The number of approved units in the greater Atlanta area reached 3,946 in January, after seeing numbers surpassing the 4,000-unit benchmark for four months of last year. The metro area closed out 2022 with 3,294 private housing units approved, representing an increase of approximately 600 units over the course of a month.
Approved units have since declined each month of 2023, dropping to 3,315 in February, 3,006 in March and to 2,886 in April.
Nationally, approximately 1.4 million private housing units were approved in December of 2022, and numbers have fluctuated around this total every month since.
Soaring mortgage rates are also complicating home searches for interested buyers in today’s market, with rates for 30-year fixed-rate mortgages standing at 6.67% for the week ending June 22, per Freddie Mac.
However, the numbers of completed homes and homes under construction have remained steady over the past year, both regionally and nationally, despite rising construction costs affecting the timeline of new projects.

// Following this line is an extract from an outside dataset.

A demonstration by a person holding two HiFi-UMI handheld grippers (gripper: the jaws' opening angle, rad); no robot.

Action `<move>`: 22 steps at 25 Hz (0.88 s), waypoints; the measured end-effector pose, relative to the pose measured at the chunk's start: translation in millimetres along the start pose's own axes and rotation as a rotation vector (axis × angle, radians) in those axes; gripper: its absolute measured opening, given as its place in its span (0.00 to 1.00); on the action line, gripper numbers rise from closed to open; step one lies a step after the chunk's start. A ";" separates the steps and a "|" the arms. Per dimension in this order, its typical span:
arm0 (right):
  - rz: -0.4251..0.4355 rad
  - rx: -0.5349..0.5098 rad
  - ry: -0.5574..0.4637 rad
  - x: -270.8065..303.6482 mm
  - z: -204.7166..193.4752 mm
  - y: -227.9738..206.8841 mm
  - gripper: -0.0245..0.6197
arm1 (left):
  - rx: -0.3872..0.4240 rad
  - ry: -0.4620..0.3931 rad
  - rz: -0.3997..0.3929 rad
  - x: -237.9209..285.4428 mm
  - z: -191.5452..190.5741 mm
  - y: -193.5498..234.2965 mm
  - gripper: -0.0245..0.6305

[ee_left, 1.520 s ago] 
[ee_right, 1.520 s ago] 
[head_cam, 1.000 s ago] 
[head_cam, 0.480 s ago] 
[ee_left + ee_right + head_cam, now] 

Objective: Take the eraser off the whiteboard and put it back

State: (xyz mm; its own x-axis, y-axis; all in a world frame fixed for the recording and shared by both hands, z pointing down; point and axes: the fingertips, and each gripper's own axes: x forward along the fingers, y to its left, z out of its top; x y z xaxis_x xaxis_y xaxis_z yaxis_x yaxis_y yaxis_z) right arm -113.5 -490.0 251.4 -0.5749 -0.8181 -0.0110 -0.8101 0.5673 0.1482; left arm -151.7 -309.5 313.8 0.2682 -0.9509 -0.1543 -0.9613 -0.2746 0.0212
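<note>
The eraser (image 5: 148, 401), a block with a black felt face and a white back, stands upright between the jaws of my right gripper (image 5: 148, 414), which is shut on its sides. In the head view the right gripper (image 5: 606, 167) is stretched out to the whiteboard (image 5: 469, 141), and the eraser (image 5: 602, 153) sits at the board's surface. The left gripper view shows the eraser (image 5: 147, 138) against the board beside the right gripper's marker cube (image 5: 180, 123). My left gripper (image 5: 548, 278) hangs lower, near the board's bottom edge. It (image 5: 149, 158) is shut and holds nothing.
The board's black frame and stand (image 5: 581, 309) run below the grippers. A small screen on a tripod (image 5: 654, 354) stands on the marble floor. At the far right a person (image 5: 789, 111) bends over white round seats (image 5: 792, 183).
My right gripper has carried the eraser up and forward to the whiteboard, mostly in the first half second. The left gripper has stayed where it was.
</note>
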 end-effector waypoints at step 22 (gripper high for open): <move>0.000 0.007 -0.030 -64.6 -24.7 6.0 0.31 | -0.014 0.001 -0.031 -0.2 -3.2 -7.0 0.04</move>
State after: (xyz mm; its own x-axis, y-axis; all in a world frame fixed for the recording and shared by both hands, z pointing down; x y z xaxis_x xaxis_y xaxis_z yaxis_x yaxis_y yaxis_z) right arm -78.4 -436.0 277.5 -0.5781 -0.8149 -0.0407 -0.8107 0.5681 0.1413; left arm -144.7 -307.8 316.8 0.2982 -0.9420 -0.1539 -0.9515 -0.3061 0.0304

According to data from the U.S. Census Bureau and the Department of Housing and Urban Development, completed private housing units approached a 12-month high last month, reaching approximately 1.52 million units. The number of privately-owned units under construction across the U.S. has hovered around 1.7 million since May of last year, measuring at 1.69 million units last month.
In the South specifically, homes under construction reached a new high last month, surpassing the 800,000-unit benchmark for the first time. The region saw approximately 852,000 units completed in the same month.
The decline in approved units may affect the progress of metro Atlanta’s new residential projects in the future.